Pests and diseases in tea plants were also the primary factors that reduced yields and affected the quality of tea plants. Anthracnose, caused by Colletotrichum, proved to be one of the most serious diseases affecting tea plants, with infected leaves often suffering from water-soaked disease and lesions to the point of necrosis, which largely affected the yield of tea plants [229]. Tea green leafhoppers, tea geometrids and tea aphids were the main pests of tea plants [230]. (E)-Nerolidol enhanced tea tree defenses and protected tea plants from pests such as Colletotrichum by inducing the production of defense-related compounds to accumulate in the plant [231]. (Z)-3-Hexenol operated as a potential regulator, activating JA signaling and reinforcing the resistance of tea against tea geometrid [232]. Early defense signaling, JA biosynthesis and substances associated with defense responses were intensified and accumulated by indole following enhanced Ca2+ signaling, thus supporting tea plants to resist pests [233]. CsTCP10 was a positive regulator of tea plants resistance to Gray blight disease and molecular experiments showed that miR319a inhibited the expression of CsTCP10, thereby reducing resistance in tea plants [234]. In the event of pests and diseases in tea gardens, the large-scale application of chemicals and pesticides performed a crucial role in fighting off pests and diseases but came at a tremendous cost to the environment. Environmentally friendly methods such as microbial intercropping or biocontrol were expected to have a dampening effect on pests and diseases without damaging the environment [235].
Tea plants were suitable for growing in acidic soils, whereas saline soils affect the uptake of ions and water from the roots and thus suppressed the growth of tea plants. Genes associated with theanine biosynthesis, including CsGOGATs, CsAlaDC and CsTSI, were induced to be significantly up-regulated under salt stress, and exogenous administration of theanine improved tolerance by increasing the activity of antioxidant enzymes such as SOD [236]. Tea plants inoculated with Arbuscular mycorrhizal fungi (AMF) alleviated salt stress through osmoregulation [237]. Under AMF (Glomus etunicatum) treatment, the amino acid content of salt-stressed tea leaves was elevated, and the expression of resistance-related genes CsTCS1, CsAPX and CsHMGR was increased, as were the activities of antioxidant enzymes [238]. Long non-coding RNAs (lncRNAs) excavated from tea genome were involved in GOLS and calcium signaling pathways to cope with salt stress, in which lncRNA MSTRG.139242.1 and TEA027212.1 interacted to respond to stress [239]. Various CsHsf in tea plants were involved in diverse stress responses, and the identification of CsHsfA2 increased the heat tolerance in transgenic yeast, underpinning the genetic engineering breeding [240]. Exogenous 24-epibrassinolide (BR) not only alleviated the stress caused by high temperatures, but also induced GS and GOGAT activity to increase the theanine content in the tea leaves, thus improving the quality of the tea leaves [241]. Overexpression of CsCDPK20 and CsCDPK26 in transgenic Arabidopsis thaliana increased their heat tolerance and presumably positively regulated heat tolerance in tea plants [242]. Heat shock proteins CsHSP90 and CsHSP17.2 perform key roles in heat stress in tea plants [243,244]. However, relatively little research has been conducted regarding the heat tolerance of tea plants, and the deeper molecular level of research requires further investigation.
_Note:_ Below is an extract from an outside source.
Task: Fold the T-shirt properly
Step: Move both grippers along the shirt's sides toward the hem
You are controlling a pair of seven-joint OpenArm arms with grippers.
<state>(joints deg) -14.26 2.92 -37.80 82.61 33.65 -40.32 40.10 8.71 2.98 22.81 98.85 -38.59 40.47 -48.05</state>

6. Conclusions and Prospects

In this study, the current status and utilization of tea plants’ germplasm resources were summarized, the applications of multi-dimensional omics in tea plants were presented, and existing strategies for the current key breeding directions and prospects in tea plants were also proposed (Figure 4).
For further exploring the genetic breeding rules of tea plants, breeding enriched varieties that satisfy high yield quality and resistance and solve the problem of prolonged breeding cycles and technological innovation in breeding. Therefore, we presented the most popular and cutting-edge technologies and frequently searched terms in the field of plant for the reference of researchers and aimed to pioneer novel breeding ideas and directions for researchers (Figure 5).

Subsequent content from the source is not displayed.